Business

Inflation outlook rises, fueled by expected rise in housing costs, New York Fed survey shows


People shop at a grocery store in Monterey Park, California, on April 12, 2022.

Frederic J. Brown | AFP | beautiful images

According to a New York Federal Reserve survey released on Monday, consumers in April raised their expectations for short- and long-term price increases, driven by higher home price inflation along with higher prices. with fuel and power.

The central bank’s New York District reported in its monthly Consumer Expectations Survey that the outlook increased for one- and five-year horizons as respondents expressed less confidence that the Fed would soon reach achieve the 2% inflation target.

On a one-year basis, expectations rose to 3.3%, up 0.3 percentage points from March and the highest since November 2023. For the five-year outlook, expectations rose to 2.8 %, an increase of 0.2 percentage points. However, over the three-year period, the outlook drops to 2.8%, a decrease of 0.1 percentage points.

The results reflect University of Michigan Sentiment Survey Friday’s release showed May’s one-year outlook at 3.5%, also up 0.3 percentage points, while the five-year outlook edged higher to 3.1%.

All figures are well above the Fed’s 2% target and reflect the stubborn nature of inflation this year after a significant deflationary trend in 2023.

Inflationary pressure is expected to come from a variety of sources.
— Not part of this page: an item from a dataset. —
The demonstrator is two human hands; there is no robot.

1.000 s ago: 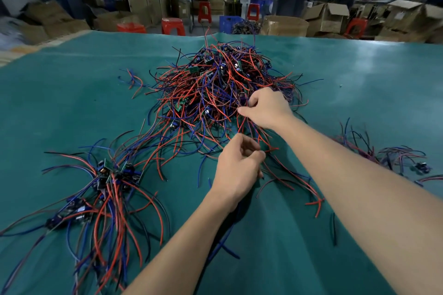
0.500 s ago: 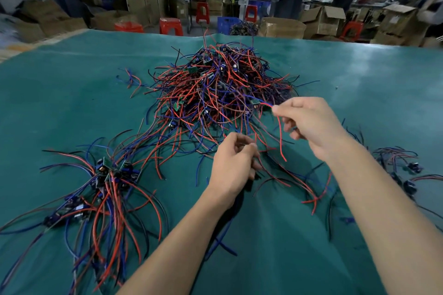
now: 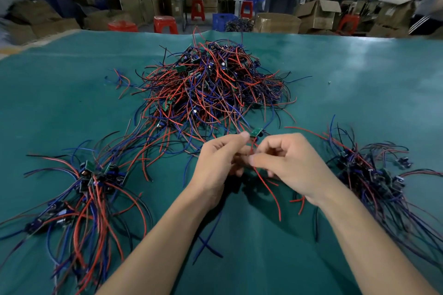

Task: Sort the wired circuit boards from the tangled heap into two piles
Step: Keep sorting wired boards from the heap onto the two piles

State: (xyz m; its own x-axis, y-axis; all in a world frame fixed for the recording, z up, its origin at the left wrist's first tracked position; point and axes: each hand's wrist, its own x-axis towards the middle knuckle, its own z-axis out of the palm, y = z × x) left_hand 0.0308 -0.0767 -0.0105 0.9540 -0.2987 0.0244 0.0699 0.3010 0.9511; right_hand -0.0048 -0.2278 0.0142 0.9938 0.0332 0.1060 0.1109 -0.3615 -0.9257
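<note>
Head view: left hand (image 3: 219,163) pinches a board (image 3: 256,132) just before the heap (image 3: 211,88); right hand (image 3: 290,165) pinches its red wire (image 3: 266,187). Trailing leads may snag heap wires, dragging others along.

Counter (image 3: 72,93) was teal; heap (image 3: 211,93) wires red, blue, black; boards (image 3: 256,131) green; stools (image 3: 165,23) red.

Red stools (image 3: 165,24), cardboard boxes (image 3: 317,15) beyond teal table (image 3: 60,93).
</note>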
However, the expected rise in home prices will be especially troublesome for policymakers, who expect housing costs to fall this year.

Survey respondents said they expect median home prices to rise 3.3% over the next year, up 0.3 percentage points from a seven-month plateau. That was also the highest since July 2022 and was driven by people with a high school education or less, a lower-income group that has Fed officials especially worried as rising inflation begins in early 2022.

Along with expected higher housing costs, respondents expect rents to increase 9.1%, up 0.4 percentage points from last month.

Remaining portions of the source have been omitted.